• _Directions_:
Note each line of the listing that contains the string "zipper", and copy it.

• _Material provided_:
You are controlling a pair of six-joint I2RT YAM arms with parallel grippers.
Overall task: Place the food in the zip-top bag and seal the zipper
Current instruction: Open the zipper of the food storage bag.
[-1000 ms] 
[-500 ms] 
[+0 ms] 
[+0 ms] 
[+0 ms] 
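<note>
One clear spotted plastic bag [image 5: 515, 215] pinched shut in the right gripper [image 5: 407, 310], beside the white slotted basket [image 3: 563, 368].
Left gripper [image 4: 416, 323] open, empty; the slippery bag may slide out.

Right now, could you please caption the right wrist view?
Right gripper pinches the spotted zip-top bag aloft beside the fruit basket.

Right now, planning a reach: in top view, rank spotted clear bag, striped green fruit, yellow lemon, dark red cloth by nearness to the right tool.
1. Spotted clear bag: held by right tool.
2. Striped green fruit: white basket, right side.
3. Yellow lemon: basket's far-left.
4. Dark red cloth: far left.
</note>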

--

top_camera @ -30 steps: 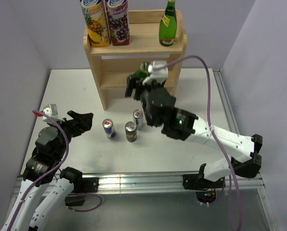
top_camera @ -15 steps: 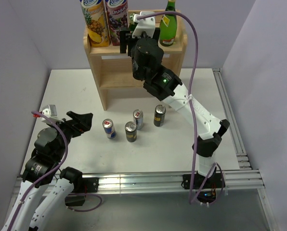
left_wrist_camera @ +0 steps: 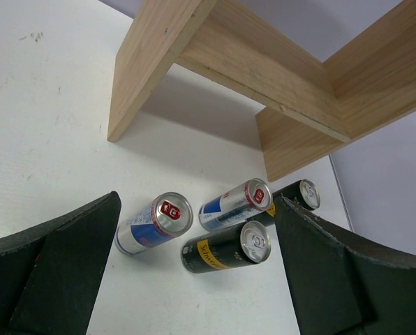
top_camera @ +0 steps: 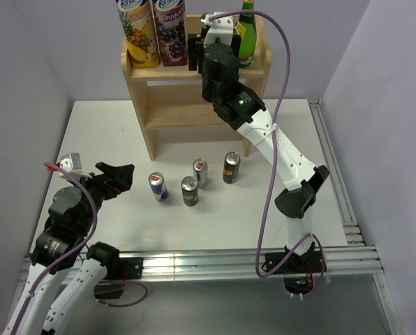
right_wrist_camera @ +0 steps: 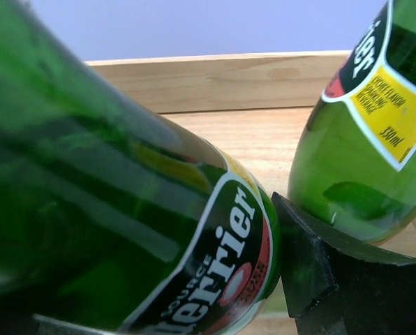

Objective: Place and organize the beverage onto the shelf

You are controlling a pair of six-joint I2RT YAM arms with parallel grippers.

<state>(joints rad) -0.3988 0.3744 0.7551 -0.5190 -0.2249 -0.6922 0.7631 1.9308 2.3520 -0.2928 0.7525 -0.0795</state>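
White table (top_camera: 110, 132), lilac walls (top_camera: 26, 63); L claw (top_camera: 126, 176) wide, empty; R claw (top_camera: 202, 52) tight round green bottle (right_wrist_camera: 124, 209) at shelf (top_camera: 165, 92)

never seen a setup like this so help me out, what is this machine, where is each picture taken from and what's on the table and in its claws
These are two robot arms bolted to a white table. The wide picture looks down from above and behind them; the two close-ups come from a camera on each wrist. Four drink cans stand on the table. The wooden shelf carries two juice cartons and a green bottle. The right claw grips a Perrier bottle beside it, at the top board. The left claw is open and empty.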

• _The answer_:
Overall task: Place the food in the zip-top bag and seal the zipper
Current instruction: Open the zipper of the food storage bag.

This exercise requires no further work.